Adams Christopher D, Altshuler Jerry, Barlow Brooke L, Dixit Deepali, Droege Christopher A, Effendi Muhammad K, Heavner Mojdeh S, Johnston Jackie P, Kiskaddon Amy L, Lemieux Diana G, Lemieux Steven M, Littlefield Audrey J, Owusu Kent A, Rouse Ginger E, Thompson Bastin Melissa L, Berger Karen
Department of Pharmacy Practice and Administration, Ernest Mario School of Pharmacy, Piscataway, New Jersey, USA.

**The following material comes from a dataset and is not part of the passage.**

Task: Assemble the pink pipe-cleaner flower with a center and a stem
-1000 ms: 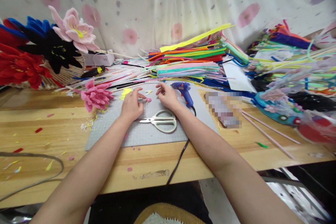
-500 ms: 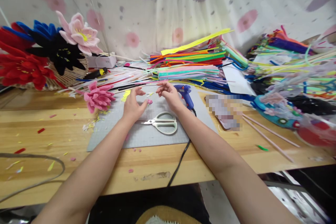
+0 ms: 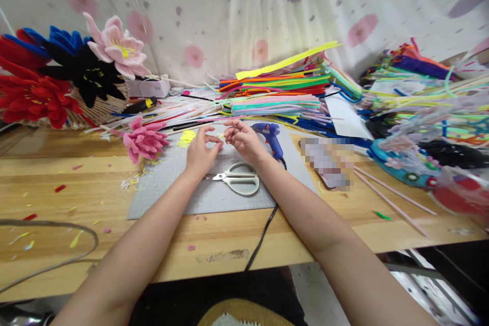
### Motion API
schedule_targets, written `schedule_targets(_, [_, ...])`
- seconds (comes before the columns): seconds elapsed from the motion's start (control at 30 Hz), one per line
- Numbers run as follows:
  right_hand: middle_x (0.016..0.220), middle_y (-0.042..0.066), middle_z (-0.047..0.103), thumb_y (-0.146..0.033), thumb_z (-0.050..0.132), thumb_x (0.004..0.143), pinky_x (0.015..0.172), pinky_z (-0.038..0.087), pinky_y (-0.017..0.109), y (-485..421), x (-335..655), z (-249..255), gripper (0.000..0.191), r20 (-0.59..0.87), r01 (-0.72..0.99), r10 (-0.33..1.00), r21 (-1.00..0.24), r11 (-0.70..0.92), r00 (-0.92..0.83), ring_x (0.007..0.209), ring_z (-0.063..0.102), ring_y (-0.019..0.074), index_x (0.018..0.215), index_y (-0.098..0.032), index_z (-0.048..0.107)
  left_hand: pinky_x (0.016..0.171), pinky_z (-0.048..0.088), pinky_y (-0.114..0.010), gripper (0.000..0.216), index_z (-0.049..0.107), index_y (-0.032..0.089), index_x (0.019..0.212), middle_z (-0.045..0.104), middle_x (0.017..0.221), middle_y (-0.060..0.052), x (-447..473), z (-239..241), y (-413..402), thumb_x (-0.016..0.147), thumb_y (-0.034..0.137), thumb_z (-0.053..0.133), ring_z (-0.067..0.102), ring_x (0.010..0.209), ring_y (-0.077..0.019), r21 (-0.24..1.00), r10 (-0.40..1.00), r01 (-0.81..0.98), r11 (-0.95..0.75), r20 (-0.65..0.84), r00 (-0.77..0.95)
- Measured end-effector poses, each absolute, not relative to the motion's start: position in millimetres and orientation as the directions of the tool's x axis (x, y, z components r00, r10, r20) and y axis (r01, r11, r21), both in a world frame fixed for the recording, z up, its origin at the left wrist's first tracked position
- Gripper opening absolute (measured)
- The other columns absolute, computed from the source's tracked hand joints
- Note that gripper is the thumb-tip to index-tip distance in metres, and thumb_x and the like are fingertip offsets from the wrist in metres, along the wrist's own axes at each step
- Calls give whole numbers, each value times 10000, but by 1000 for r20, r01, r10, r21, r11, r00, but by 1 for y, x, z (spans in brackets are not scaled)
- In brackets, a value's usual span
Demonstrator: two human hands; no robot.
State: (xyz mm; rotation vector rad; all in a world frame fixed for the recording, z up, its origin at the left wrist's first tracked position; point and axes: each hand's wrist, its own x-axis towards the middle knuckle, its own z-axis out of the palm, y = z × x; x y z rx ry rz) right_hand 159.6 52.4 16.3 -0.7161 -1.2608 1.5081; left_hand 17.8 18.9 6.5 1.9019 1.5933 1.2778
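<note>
My left hand is over the grey cutting mat, thumb and fingertips drawn together in a pinch. A trace of pink shows at its thumb tip, too small to name. Close on its right, my right hand has curled fingers with tips gathered toward the left fingertips; whatever they hold is hidden. Below both hands lie white-handled scissors, touched by neither. A blue glue gun rests just right of my right hand. Yellow pieces sit left of my left hand.
A pink fuzzy flower lies at the mat's left corner. Bundles of coloured pipe cleaners line the back. Larger fuzzy flowers stand at left. A blurred flat object lies right. The black cord crosses the front edge.
My hands have come closer together, the left moving right and its thumb and fingers closing. The small pink piece near my left thumb is now mostly covered. The scissors stay put.
</note>
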Motion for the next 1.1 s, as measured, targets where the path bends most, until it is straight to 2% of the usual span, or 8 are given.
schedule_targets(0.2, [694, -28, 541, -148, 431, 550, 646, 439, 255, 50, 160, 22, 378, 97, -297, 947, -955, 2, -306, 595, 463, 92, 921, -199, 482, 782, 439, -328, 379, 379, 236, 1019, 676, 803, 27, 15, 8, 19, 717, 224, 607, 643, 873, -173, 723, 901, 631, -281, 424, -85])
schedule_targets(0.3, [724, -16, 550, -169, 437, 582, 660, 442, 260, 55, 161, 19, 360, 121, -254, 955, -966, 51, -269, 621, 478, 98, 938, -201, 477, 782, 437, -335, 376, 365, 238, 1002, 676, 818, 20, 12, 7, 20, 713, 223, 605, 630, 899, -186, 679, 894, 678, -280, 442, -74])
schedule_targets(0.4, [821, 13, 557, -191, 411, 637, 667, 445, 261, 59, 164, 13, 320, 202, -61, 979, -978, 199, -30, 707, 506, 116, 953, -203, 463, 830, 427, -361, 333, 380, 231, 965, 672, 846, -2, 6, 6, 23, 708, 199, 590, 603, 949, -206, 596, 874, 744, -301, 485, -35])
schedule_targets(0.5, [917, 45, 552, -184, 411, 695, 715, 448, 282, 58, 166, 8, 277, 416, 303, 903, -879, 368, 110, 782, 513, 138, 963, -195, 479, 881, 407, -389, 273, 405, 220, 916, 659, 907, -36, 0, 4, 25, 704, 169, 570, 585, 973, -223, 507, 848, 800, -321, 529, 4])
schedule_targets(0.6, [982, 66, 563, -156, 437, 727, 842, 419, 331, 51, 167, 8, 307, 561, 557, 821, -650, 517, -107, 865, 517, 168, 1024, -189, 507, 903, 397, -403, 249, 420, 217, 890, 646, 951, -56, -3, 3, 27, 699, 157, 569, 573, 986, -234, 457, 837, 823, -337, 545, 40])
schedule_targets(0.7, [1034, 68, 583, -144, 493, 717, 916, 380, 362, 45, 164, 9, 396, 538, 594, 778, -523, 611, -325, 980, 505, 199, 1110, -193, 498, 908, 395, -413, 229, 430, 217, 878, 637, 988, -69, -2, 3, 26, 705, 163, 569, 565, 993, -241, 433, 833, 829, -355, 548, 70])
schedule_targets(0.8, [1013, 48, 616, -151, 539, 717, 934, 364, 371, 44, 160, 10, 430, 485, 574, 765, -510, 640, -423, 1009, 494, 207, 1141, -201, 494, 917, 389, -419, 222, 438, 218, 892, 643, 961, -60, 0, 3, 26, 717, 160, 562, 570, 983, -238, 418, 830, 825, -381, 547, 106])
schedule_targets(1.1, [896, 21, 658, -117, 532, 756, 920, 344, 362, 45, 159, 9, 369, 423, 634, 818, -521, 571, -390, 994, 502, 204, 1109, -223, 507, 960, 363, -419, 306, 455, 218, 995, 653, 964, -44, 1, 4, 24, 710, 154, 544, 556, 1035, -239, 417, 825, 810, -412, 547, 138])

Department of Pharmacy, Hackensack Meridian JFK Medical Center, Edison, New Jersey, USA.
Pharmacotherapy. 2020 Dec;40(12):1180-1191. doi: 10.1002/phar.2471. Epub 2020 Nov 20.
Evidence-based management of analgesia and sedation in COVID-19-associated acute respiratory distress syndrome remains limited. Non-guideline recommended analgesic and sedative medication regimens and deeper sedation targets have been employed for patients with COVID-19 due to exaggerated analgesia and sedation requirements with extended durations of mechanical ventilation. This, coupled with a desire to minimize nurse entry into COVID-19 patient rooms, marked obesity, altered end-organ function, and evolving medication shortages, presents numerous short- and long-term challenges. Alternative analgesic and sedative agents and regimens may pose safety risks and require judicious bedside management for appropriate use. The purpose of this commentary is to provide considerations and solutions for designing safe and effective analgesia and sedation strategies for adult patients with considerable ventilator dyssynchrony and sedation requirements, such as COVID-19.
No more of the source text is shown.